Work task: A faithful, complete copy of the entries is the sole expected answer.

Items from a data source
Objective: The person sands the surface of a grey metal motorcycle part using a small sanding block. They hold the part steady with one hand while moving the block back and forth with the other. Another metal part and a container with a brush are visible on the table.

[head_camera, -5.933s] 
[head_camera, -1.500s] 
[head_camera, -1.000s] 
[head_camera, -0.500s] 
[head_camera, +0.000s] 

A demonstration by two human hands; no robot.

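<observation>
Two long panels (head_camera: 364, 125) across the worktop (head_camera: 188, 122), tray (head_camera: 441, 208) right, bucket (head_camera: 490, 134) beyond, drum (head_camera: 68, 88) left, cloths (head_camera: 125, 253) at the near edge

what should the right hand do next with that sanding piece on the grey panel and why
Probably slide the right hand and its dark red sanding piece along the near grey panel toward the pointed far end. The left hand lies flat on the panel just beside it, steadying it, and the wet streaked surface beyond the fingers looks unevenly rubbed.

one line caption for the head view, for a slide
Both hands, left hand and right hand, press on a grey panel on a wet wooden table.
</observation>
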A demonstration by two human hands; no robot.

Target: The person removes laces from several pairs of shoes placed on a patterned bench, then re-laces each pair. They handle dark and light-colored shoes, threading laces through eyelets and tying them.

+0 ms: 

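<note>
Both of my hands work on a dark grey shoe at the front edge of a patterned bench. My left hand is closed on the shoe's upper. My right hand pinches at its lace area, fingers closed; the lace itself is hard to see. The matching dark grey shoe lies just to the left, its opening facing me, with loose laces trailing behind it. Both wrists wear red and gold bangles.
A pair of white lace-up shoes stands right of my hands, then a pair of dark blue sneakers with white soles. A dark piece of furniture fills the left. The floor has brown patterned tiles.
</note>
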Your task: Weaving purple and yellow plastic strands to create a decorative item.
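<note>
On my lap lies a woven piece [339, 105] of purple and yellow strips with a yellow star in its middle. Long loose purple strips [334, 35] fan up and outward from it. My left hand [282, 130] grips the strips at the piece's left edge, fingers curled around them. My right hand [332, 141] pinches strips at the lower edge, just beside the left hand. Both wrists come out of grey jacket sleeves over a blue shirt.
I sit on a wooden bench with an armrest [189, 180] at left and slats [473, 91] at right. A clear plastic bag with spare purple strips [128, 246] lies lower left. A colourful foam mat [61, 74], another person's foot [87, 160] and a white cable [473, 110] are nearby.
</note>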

Your solution:
Objective: The person sands the surface of a grey metal motorcycle part using a small sanding block. They hold the part steady with one hand while moving the block back and forth with the other. Another metal part and a container with a brush are visible on the table.

[head_camera, -5.933s] 
[head_camera, -1.500s] 
[head_camera, -1.000s] 
[head_camera, -0.500s] 
[head_camera, +0.000s] 

A demonstration by two human hands; no robot.

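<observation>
Two long panels (head_camera: 364, 125) across the worktop (head_camera: 188, 122), tray (head_camera: 441, 208) right, bucket (head_camera: 490, 134) beyond, drum (head_camera: 68, 88) left, cloths (head_camera: 125, 253) at the near edge

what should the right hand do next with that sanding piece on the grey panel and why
Probably slide the right hand and its dark red sanding piece along the near grey panel toward the pointed far end. The left hand lies flat on the panel just beside it, steadying it, and the wet streaked surface beyond the fingers looks unevenly rubbed.

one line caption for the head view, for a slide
Both hands, left hand and right hand, press on a grey panel on a wet wooden table.
</observation>
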A demonstration by two human hands; no robot.

Target: The person removes laces from several pairs of shoes placed on a patterned bench, then re-laces each pair. They handle dark and light-colored shoes, threading laces through eyelets and tying them.

+0 ms: 

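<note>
Both of my hands work on a dark grey shoe at the front edge of a patterned bench. My left hand is closed on the shoe's upper. My right hand pinches at its lace area, fingers closed; the lace itself is hard to see. The matching dark grey shoe lies just to the left, its opening facing me, with loose laces trailing behind it. Both wrists wear red and gold bangles.
A pair of white lace-up shoes stands right of my hands, then a pair of dark blue sneakers with white soles. A dark piece of furniture fills the left. The floor has brown patterned tiles.
</note>
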Your task: Weaving purple and yellow plastic strands to create a decorative item.
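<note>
On my lap lies a woven piece [339, 105] of purple and yellow strips with a yellow star in its middle. Long loose purple strips [334, 35] fan up and outward from it. My left hand [282, 130] grips the strips at the piece's left edge, fingers curled around them. My right hand [332, 141] pinches strips at the lower edge, just beside the left hand. Both wrists come out of grey jacket sleeves over a blue shirt.
I sit on a wooden bench with an armrest [189, 180] at left and slats [473, 91] at right. A clear plastic bag with spare purple strips [128, 246] lies lower left. A colourful foam mat [61, 74], another person's foot [87, 160] and a white cable [473, 110] are nearby.
</note>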

With that, the answer is finished.